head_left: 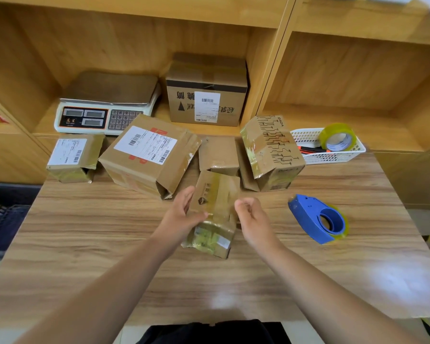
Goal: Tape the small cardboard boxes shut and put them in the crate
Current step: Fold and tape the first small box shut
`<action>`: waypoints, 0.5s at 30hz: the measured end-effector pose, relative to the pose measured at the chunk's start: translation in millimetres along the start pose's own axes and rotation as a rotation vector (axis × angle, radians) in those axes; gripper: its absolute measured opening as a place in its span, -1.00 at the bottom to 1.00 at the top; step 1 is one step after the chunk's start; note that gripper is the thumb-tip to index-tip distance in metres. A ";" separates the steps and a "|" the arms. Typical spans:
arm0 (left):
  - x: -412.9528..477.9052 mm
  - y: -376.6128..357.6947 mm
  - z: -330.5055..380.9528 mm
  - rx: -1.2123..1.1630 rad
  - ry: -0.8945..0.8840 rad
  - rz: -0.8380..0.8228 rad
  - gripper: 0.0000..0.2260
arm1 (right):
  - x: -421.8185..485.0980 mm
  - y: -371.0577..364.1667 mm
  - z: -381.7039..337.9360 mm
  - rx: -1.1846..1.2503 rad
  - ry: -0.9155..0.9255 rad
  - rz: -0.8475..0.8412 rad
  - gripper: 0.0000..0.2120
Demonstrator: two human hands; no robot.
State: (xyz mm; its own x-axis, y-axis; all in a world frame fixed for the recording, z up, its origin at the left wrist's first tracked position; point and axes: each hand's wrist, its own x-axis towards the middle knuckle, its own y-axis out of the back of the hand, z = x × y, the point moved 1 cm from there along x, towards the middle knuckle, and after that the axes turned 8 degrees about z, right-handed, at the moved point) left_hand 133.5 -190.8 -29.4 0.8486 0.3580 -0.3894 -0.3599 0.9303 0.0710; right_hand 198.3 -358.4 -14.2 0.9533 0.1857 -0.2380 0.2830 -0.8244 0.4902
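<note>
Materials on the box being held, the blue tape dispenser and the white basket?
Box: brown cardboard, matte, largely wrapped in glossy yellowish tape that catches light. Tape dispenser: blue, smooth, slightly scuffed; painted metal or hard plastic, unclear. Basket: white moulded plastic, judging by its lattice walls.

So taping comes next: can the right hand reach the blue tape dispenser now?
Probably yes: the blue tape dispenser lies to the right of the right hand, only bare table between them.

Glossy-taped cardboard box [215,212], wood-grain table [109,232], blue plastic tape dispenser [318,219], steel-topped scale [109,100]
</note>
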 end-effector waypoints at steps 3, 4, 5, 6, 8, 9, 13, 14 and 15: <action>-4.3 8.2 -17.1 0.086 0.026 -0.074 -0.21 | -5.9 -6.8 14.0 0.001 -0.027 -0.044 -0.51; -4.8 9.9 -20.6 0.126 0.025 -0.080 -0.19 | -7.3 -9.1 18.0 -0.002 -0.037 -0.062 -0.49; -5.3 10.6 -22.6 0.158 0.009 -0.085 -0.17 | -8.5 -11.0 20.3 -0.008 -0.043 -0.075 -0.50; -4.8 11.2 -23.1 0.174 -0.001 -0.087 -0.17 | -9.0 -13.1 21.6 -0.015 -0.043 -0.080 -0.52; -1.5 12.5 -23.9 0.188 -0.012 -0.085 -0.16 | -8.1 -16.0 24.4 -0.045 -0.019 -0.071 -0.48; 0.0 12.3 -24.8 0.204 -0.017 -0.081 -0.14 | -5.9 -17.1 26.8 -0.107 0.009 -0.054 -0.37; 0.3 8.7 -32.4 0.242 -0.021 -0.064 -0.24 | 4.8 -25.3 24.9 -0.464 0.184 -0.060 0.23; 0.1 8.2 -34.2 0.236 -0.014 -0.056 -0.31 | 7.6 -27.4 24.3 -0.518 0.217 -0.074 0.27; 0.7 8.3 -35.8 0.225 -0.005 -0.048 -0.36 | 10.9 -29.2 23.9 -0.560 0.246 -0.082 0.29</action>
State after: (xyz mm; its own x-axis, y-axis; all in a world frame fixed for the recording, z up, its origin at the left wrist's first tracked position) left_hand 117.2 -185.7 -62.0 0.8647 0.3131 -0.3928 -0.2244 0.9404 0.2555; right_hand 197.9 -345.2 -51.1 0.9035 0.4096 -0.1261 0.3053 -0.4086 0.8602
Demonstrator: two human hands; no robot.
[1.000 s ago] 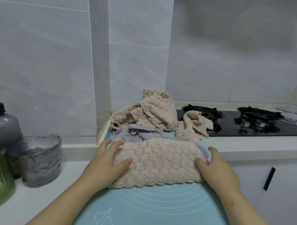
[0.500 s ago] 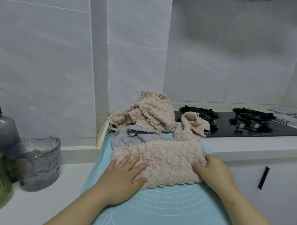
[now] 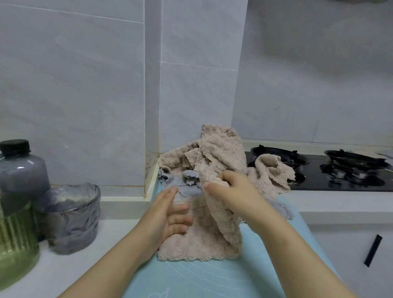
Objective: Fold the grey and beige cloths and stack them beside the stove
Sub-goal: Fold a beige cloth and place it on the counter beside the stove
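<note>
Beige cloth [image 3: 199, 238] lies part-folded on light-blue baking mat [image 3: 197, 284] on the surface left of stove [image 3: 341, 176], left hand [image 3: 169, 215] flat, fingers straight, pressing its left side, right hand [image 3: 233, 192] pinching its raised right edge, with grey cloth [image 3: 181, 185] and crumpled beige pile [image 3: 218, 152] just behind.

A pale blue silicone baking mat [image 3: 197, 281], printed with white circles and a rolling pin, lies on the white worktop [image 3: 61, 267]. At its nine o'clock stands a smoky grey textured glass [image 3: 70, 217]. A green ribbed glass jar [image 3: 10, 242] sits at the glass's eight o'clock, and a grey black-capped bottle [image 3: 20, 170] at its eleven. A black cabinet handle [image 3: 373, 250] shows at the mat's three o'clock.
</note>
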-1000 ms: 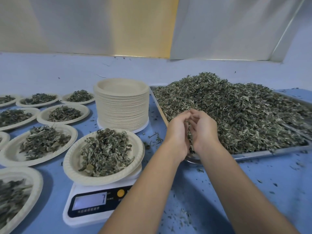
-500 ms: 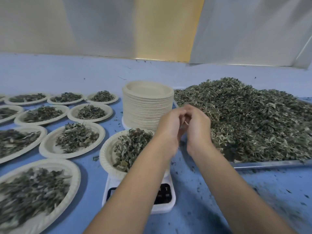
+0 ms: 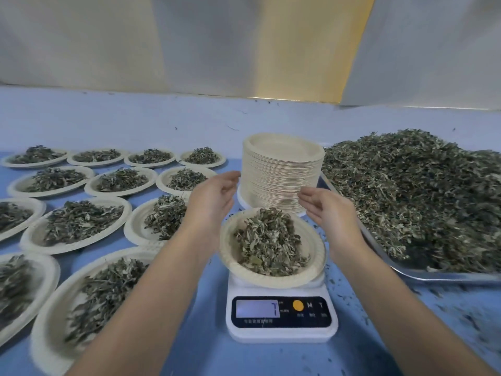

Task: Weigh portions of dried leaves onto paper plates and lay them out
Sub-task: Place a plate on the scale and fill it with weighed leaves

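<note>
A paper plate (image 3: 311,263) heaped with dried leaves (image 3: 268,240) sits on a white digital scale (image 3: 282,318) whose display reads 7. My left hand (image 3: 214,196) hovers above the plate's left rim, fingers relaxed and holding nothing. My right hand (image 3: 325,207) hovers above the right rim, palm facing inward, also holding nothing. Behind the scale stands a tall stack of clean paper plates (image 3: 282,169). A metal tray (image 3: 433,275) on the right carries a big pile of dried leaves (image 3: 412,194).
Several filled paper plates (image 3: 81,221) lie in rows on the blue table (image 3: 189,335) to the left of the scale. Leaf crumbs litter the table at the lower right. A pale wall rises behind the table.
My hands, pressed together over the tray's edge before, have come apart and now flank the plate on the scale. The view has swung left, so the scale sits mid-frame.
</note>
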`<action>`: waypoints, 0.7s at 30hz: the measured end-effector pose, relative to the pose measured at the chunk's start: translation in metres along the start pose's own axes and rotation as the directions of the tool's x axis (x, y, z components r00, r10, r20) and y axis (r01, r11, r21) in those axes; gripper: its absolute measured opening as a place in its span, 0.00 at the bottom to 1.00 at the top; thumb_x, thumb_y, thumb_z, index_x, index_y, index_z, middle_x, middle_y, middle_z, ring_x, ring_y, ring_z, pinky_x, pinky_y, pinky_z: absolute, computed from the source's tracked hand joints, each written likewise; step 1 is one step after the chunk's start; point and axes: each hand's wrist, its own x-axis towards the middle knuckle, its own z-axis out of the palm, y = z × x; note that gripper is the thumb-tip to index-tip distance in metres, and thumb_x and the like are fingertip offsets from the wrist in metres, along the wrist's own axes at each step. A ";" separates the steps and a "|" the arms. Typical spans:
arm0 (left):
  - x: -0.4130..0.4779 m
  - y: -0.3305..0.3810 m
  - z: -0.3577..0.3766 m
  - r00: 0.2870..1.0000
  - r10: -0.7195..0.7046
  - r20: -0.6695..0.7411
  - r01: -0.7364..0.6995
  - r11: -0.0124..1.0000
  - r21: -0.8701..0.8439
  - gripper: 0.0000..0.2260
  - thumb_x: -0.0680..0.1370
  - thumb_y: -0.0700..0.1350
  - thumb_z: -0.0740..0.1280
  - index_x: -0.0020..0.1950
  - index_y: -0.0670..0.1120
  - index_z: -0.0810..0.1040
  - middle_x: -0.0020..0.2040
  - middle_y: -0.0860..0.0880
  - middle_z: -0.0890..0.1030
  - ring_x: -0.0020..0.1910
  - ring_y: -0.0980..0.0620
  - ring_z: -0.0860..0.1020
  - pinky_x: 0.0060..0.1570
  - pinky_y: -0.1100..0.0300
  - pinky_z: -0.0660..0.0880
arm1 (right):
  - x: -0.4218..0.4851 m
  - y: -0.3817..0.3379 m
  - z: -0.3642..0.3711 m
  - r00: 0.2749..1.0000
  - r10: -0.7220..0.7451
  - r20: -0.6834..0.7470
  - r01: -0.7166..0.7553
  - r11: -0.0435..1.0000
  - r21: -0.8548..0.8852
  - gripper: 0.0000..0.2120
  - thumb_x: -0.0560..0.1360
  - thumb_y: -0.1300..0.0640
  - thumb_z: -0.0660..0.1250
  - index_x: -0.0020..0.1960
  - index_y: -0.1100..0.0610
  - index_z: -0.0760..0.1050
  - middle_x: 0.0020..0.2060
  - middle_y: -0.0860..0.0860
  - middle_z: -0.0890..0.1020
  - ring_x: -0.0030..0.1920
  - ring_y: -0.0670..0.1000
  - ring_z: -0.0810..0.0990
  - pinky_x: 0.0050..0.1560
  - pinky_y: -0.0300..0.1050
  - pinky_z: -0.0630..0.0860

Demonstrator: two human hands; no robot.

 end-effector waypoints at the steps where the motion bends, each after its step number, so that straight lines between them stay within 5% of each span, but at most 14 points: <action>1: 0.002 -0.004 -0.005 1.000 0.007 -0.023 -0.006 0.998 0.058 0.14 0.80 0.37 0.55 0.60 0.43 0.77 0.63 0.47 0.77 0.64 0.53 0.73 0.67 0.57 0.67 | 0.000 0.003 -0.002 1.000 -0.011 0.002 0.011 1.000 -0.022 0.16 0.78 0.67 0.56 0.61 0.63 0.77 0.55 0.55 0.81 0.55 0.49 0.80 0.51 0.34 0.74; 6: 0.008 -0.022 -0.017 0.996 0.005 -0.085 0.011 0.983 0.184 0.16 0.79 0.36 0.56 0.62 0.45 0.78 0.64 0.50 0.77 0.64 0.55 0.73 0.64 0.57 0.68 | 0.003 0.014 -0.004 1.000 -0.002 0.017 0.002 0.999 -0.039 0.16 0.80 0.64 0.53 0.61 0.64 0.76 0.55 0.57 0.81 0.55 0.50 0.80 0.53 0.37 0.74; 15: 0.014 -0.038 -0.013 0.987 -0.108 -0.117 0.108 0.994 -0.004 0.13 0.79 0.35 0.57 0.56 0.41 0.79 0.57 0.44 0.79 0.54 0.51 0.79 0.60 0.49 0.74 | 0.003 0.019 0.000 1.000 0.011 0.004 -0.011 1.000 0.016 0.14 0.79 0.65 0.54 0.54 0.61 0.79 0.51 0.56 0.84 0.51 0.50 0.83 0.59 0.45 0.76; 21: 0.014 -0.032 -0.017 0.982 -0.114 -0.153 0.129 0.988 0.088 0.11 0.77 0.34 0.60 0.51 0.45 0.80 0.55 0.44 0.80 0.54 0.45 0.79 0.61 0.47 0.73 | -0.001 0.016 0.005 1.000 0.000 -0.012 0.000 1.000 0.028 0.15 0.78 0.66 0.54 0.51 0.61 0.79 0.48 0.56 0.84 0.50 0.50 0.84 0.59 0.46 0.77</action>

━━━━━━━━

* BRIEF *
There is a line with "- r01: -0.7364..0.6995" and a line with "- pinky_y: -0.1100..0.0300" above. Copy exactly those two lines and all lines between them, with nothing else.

* WRITTEN RESPONSE *
  - r01: -0.7364..0.6995
  - r11: -0.0124..1.0000
  - r21: -0.8701..0.8439
  - gripper: 0.0000..0.2260
  - thumb_x: -0.0680..0.1370
  - thumb_y: -0.0700..0.1350
  - thumb_z: -0.0740..0.1280
  - index_x: -0.0020..0.1950
  - index_y: -0.0670..0.1120
  - index_z: -0.0810..0.1040
  - middle_x: -0.0020..0.2040
  - middle_y: -0.0860..0.0880
  - middle_z: -0.0890..0.1030
  - ring_x: -0.0020..0.1910
  - ring_y: -0.0980..0.0620
  - ring_z: -0.0860..0.1020
  - pinky_x: 0.0060..0.1570
  - pinky_y: -0.1100..0.0300

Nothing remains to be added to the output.